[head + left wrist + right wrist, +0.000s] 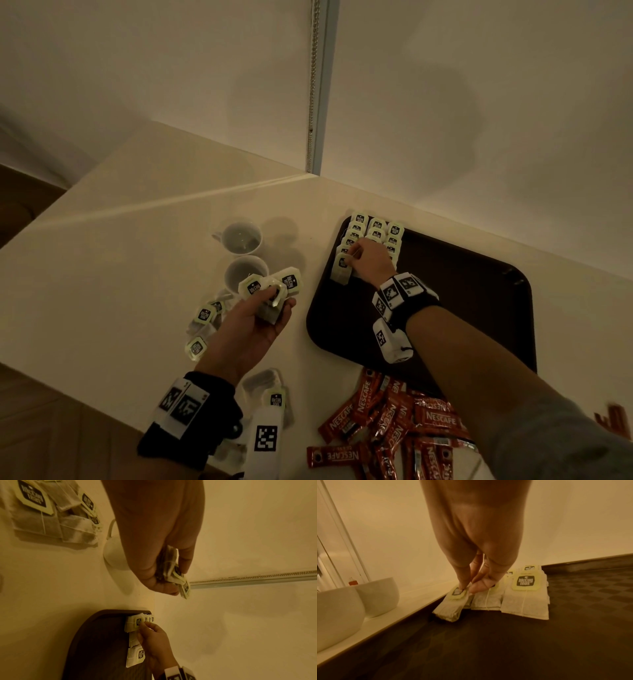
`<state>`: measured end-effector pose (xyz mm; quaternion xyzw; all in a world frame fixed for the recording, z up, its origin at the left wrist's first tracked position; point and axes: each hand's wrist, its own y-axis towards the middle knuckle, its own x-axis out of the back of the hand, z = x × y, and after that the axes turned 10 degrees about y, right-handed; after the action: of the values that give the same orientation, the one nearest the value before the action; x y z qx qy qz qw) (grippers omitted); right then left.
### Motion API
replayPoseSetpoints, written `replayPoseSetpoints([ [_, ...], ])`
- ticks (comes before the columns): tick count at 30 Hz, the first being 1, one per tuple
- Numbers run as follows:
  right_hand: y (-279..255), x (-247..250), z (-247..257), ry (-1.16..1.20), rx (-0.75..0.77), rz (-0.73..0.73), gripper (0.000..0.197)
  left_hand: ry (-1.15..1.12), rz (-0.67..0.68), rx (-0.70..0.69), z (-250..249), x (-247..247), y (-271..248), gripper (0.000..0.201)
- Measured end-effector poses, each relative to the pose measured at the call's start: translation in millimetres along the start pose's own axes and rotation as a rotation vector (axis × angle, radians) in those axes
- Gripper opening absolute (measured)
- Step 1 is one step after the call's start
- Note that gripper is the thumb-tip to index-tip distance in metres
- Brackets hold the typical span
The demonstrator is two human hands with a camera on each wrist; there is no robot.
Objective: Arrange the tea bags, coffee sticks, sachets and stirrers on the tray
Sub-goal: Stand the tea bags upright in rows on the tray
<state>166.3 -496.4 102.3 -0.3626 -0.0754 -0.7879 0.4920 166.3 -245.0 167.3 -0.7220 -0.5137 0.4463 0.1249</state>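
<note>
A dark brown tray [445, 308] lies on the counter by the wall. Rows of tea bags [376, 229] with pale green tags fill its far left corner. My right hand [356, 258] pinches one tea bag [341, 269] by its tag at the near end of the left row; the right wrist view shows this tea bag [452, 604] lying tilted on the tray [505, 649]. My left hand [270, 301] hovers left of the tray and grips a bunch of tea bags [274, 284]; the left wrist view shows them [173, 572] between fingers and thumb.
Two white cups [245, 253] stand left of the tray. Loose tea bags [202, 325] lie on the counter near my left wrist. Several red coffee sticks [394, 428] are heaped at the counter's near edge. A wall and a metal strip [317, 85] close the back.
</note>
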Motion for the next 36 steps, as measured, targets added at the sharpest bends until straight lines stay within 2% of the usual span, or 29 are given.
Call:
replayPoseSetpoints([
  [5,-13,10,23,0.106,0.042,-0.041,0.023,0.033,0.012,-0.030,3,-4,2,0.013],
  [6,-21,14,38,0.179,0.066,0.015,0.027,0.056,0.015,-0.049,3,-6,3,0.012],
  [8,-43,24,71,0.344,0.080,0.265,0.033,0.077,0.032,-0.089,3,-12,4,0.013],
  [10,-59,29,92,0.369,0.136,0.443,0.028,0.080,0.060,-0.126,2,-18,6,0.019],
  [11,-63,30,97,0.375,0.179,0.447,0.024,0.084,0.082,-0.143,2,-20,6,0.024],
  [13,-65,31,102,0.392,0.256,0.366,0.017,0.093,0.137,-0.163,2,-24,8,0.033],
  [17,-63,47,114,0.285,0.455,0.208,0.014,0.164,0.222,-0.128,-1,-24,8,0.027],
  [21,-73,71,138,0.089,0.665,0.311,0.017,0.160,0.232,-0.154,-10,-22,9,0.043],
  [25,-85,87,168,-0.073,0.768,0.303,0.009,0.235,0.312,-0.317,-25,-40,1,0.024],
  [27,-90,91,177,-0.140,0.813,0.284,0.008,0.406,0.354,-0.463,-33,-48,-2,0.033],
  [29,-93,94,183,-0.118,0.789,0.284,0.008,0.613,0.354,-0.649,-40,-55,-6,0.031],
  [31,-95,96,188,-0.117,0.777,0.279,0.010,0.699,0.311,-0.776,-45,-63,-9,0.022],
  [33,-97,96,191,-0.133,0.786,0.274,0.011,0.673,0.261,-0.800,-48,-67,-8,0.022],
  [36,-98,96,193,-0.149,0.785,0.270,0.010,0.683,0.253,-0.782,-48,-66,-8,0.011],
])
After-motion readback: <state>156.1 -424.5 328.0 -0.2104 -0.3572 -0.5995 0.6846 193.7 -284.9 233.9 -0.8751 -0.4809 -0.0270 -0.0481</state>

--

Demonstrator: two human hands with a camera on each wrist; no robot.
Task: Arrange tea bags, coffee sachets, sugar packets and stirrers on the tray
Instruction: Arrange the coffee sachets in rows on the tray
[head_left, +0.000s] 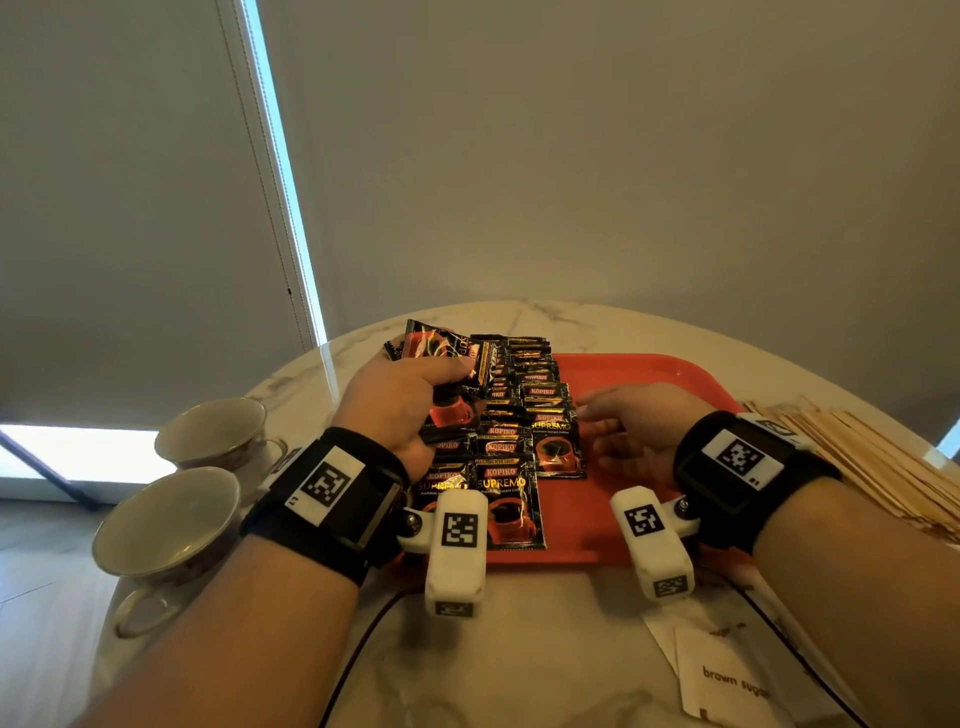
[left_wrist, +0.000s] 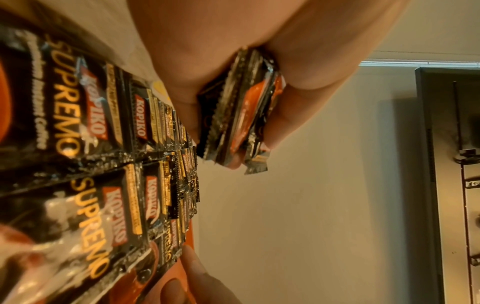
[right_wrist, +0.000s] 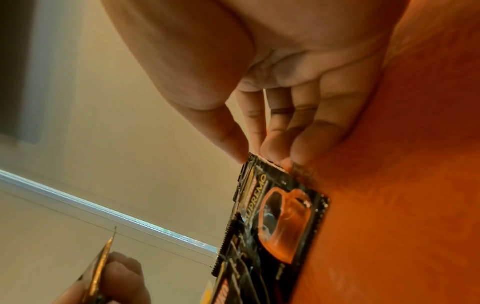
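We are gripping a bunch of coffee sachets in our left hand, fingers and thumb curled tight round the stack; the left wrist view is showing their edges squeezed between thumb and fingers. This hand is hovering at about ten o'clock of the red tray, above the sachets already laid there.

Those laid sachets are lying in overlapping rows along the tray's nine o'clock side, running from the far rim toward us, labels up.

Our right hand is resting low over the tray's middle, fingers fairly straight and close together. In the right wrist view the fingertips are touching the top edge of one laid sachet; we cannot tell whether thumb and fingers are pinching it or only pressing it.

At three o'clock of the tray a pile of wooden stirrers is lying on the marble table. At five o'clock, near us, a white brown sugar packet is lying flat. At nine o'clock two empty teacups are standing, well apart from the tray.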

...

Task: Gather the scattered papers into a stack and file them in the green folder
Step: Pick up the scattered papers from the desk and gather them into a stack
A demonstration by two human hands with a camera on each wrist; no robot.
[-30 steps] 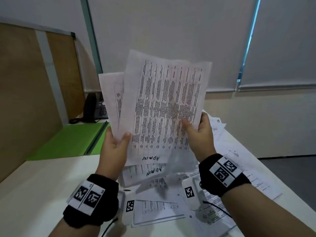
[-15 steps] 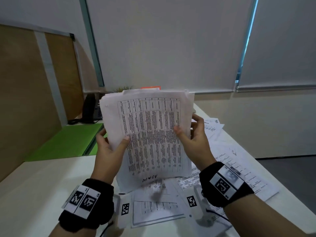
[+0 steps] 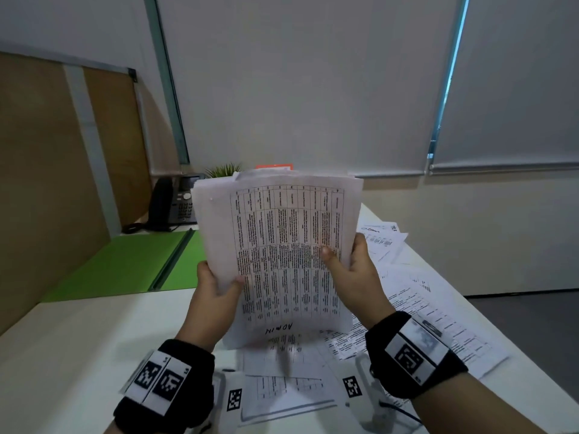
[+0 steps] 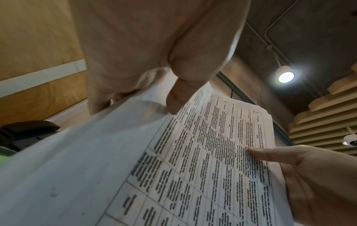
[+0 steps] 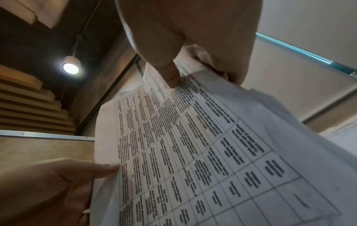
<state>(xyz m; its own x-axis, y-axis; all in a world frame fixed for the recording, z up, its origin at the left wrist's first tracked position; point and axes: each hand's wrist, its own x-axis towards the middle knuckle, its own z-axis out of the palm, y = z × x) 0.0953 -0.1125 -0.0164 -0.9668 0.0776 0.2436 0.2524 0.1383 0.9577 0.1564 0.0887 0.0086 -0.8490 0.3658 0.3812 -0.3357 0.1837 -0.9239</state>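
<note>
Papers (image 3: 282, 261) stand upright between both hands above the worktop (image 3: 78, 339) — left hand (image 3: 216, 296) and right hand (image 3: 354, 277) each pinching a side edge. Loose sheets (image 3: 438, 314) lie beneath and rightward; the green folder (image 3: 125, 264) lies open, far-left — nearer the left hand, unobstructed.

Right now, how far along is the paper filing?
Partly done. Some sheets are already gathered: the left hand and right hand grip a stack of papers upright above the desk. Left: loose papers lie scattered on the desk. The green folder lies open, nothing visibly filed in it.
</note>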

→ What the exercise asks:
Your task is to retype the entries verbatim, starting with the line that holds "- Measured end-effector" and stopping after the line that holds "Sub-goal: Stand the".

→ Output for this task:
- Measured end-effector poses, each relative to the pose measured at the call's start: translation in millimetres along the start pose's own axes and rotation as a rotation vector (axis × angle, radians) in those axes
- Gripper opening absolute (measured)
- Step 1 is one step after the call's start
- Note that gripper is the thumb-tip to index-tip distance in metres
- Brackets hold the typical span
The demonstrator is two human hands with a camera on each wrist; there is no robot.
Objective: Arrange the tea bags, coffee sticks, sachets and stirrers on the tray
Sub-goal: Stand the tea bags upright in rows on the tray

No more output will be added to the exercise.